Dennoch hat das Bundesinnenministerium sich diesen Vorschlag offenbar zu eigen gemacht. „Ob eine solche Regelung indes verhältnismäßig ist und das Regelungsziel ohne ungewollte Nebenfolgen erreicht werden kann“, so fährt die Sprecherin fort, „soll nun noch einmal eingehend mit den Ländern und kommunalen Spitzenverbänden erörtert werden.“

Für die Bekämpfung der Clan-Kriminalität in Deutschland hatte Mitte Juli Grünen-Chef Omid Nouripour mehr Polizisten mit Migrationshintergrund gefordert, die das Umfeld aus eigener Erfahrung kennen. „Die Länder müssen deutlich mehr Polizisten einstellen, die selbst migrantische Wurzeln haben, die in den sozialen Brennpunkten aufgewachsen sind, die die Muttersprache der Opfer oder Täter sprechen“, sagte er der „Bild am Sonntag“ und warf den Sicherheitsbehörden Tatenlosigkeit vor.

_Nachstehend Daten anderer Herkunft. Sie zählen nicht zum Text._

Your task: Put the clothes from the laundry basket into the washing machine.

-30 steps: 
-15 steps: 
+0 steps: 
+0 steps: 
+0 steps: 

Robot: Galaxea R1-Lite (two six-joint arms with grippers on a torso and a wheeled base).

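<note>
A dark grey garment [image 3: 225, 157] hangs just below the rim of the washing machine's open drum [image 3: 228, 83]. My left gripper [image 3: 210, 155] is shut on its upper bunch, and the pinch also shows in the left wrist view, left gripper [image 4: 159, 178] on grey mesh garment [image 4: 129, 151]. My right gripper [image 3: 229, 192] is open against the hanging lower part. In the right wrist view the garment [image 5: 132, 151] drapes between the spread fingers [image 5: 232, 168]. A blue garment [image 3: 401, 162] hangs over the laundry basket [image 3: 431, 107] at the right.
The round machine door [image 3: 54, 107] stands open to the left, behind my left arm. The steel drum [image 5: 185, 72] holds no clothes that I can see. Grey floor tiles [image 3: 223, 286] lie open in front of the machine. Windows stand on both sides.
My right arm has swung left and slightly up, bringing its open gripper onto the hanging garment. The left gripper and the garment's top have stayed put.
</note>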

„Es gibt ein Problem mit Organisierter Kriminalität in Deutschland. Nicht nur mit den sogenannten Clans, auch mit der Mafia wie zum Beispiel der italienischen ‘Ndrangheta“, sagte Nouripour. „Da dürfen wir nicht länger tatenlos zuschauen.“ Benötigt würden „deutlich mehr Polizisten, um strukturell gegen die Kriminalitätsformen vorzugehen“, dazu mehr Präventionsarbeit, um Jugendliche vor einem Abrutschen in kriminelle Strukturen zu bewahren.